Anything I say now will be irrelevant because you're all either making that stupid "Bow chica WAH OW" noise or rolling your eyes at everyone else who is.

Okay, everyone with me now? Goood. So I flew home Sunday and Hubster picked me up on the way to picking up his real love - a new desk. He's been eyeing some of the ones from IKEA, particularly this one, and he found someone in Reston who was selling a mint-condition one for a good price. We had a DICKENS of time getting it home in Hermano (for those of you just tuning it, it's our CRV - an Arrested Development reference) because the desk top is one huge polygon of car-packing doom. It wasn't exactly the most relaxing thing to do after getting up at 5:45am to travel. Meh, we ate at Chipotle on the way home and then spent the evening putting his new setup together. And he's in heaven. Speaking of heaven, you would not believe how excited he's been about the World Cup. MY HUSBAND. EXCITED ABOUT SPORTS. Perhaps what is most unbelievable is that I'm happy about it. What can I say, I love me some fĂștbol.

I still owe you a post about Detroit and a new template which I have done NOTHING about. Well, I've been tinkering with banners and color schemes, but I also need to reformat my computer and put Adobe CS2 on my system along with the PhotoShop brush and background sets we just bought at the convention, so I'll just put it off and pretend that's what it's about: improving quality with new tools, instead of admitting what it's really about: my utter lack of inspiration. And on that note . . .

4 comments:

Anonymous said...

Macaroni Grill's the Americanization of Italian food, and I kind of hate it. It pretends to be gourmet, but really it's just fatty grossness. The decor's horrid too; it seems to be basically the same at every restaurant, across the country.

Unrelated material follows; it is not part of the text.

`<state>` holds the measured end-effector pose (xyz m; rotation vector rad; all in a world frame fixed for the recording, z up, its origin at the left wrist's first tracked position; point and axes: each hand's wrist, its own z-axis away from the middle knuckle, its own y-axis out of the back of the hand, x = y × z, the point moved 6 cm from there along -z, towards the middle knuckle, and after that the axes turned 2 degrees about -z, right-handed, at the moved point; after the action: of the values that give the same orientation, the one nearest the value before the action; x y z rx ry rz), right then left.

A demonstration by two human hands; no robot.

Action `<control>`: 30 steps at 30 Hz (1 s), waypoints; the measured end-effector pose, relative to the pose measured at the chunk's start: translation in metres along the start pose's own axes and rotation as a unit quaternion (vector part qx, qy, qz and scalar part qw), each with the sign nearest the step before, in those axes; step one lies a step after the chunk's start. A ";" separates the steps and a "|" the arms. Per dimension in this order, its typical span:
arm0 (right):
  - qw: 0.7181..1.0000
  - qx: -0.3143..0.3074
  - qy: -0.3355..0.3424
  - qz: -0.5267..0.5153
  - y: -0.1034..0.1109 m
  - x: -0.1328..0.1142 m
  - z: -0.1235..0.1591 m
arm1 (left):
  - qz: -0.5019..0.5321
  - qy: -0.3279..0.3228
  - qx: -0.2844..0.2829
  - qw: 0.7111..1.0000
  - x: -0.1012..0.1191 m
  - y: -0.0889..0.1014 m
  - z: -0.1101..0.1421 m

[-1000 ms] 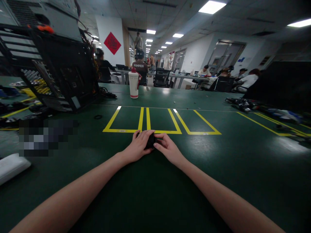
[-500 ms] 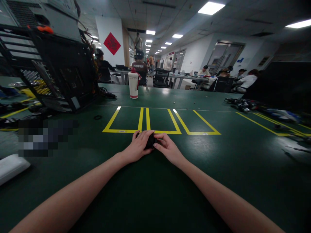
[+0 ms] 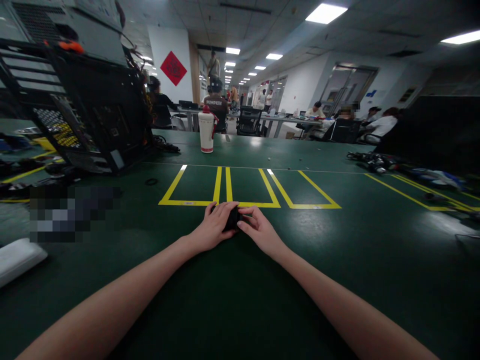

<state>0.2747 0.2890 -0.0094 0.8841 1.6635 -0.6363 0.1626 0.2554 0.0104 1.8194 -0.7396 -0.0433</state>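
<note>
Both my hands meet around a small black object (image 3: 233,219) on the green table (image 3: 232,300), just below the yellow taped boxes (image 3: 228,190). My left hand (image 3: 213,227) curls over its left side and top. My right hand (image 3: 258,230) pinches its right side with thumb and fingers. Most of the object is hidden between the hands, so I cannot tell what it is.
An open black computer case (image 3: 82,105) stands at the back left, with cables beside it. A white bottle with a red cap (image 3: 206,131) is behind the boxes. A white item (image 3: 18,257) lies at the left edge. Cables and parts (image 3: 375,161) lie far right. People sit at distant tables.
</note>
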 end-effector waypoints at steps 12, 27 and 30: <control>1.000 -0.013 -0.016 0.006 0.001 -0.001 -0.001 | 0.001 -0.002 -0.001 1.000 -0.001 -0.001 0.001; 0.999 -0.017 -0.012 0.028 0.001 0.000 -0.002 | 0.004 -0.001 -0.004 1.000 -0.002 -0.002 0.001; 0.999 -0.018 0.002 0.028 0.000 -0.001 0.000 | 0.006 -0.002 -0.007 1.000 -0.001 -0.001 0.001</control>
<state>0.2751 0.2884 -0.0084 0.9032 1.6430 -0.5648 0.1620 0.2556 0.0091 1.8021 -0.7502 -0.0443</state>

Got I hate chain restaurants... EAT LOCAL.

Anonymous said...

that should've been 'god i hate...' :)

RJ said...

This is the best title I've seen in a while!

I like macaroni grill. It's not cheap, and it's a chain, but sometimes that's what I want, ok? When you're in a new city, sometimes you don't want to be adventurous, and it's nice to know what you're getting into.

E.A.P said...

Whenever possible, I like to explore local, non-chain restaurants. Sometimes, though, and especially when I'm traveling, I have to agree with Redhurt and say that I tend to stick to what I know. It helps when I have adventurous (or at least flexible) people with me. Though Sometimes we end up ordering room service and calling it a night - obviously, that's missing the point entirely.

I'll never give up my Chipotle or Panera, but I do enjoy finding a Rendez Vous Cafe. I love me some Ram's Head Tavern, too, but that's technically a conglomerate encompassing several locations in Maryland. Does that mean it's not "local?" Meh, hard to say. Ah the perils of the suburbs. And cities anymore. Starbucks much?